### [Your task]
All lines holding the word "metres" should be located in the records and copied.

### [Records shown]
_ _ _

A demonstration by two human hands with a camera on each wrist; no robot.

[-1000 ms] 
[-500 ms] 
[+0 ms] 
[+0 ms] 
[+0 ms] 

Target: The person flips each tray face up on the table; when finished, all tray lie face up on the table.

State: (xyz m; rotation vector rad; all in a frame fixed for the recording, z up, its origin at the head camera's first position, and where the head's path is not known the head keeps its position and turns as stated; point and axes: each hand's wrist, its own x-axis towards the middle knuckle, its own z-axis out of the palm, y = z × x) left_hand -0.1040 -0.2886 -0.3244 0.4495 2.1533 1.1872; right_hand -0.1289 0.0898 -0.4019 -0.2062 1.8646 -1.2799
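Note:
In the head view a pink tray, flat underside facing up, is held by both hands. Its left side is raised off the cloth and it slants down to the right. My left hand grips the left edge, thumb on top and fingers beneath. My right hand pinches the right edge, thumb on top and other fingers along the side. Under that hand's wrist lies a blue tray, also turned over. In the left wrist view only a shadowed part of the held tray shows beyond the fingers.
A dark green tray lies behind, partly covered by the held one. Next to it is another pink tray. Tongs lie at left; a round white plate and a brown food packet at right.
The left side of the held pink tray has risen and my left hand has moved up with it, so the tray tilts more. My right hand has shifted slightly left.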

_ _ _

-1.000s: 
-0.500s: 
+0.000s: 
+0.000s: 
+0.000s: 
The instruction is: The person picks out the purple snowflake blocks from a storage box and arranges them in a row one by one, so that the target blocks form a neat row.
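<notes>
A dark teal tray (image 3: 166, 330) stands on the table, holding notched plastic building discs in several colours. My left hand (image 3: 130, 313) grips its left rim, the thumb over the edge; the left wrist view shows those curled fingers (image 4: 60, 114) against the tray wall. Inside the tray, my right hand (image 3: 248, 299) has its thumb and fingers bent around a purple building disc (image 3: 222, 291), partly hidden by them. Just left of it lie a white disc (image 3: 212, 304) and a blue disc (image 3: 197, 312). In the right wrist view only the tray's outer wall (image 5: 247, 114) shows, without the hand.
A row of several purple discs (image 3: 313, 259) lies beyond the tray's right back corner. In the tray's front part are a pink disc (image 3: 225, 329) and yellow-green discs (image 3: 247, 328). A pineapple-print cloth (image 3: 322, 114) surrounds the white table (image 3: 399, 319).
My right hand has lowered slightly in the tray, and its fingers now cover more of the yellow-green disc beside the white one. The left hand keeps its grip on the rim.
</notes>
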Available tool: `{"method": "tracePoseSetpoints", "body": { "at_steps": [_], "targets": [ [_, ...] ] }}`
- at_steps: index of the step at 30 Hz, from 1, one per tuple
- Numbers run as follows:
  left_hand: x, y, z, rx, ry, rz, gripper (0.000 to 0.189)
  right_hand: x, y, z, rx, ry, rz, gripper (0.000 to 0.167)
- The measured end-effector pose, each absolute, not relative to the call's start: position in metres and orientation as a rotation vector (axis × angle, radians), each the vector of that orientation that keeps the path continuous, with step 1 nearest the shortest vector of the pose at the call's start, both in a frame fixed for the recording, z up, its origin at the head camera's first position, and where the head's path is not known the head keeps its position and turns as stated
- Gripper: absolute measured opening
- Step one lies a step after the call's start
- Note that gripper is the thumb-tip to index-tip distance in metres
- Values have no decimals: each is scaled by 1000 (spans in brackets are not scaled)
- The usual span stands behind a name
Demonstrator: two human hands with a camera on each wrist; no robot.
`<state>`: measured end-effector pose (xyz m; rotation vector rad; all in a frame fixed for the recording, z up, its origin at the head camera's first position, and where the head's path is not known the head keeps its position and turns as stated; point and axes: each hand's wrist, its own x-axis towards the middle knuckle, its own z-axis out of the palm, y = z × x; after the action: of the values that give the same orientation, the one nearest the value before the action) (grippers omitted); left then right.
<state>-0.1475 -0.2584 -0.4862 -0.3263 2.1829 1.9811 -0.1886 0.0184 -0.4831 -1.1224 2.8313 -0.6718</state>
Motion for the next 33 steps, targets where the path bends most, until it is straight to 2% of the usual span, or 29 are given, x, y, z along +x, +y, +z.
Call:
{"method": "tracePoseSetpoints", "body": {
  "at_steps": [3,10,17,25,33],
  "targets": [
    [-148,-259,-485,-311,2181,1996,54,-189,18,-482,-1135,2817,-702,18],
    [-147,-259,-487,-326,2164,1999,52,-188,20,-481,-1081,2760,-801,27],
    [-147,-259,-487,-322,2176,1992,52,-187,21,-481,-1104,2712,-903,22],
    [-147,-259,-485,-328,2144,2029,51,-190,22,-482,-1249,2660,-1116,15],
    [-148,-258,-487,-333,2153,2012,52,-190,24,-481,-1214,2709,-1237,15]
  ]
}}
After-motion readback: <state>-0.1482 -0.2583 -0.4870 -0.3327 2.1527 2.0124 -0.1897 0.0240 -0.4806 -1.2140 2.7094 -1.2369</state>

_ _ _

### [Exercise output]
- The measured end-effector pose, each absolute, not relative to the call's start: position in metres and orientation as a rotation vector (axis × angle, radians), each the vector of that orientation that keeps the path continuous, with step 1 nearest the shortest vector of the pose at the call's start, both in a frame fixed for the recording, z up, its origin at the head camera's first position, and where the head's path is not known the head keeps its position and turns as stated
- Note that gripper is the thumb-tip to index-tip distance in metres

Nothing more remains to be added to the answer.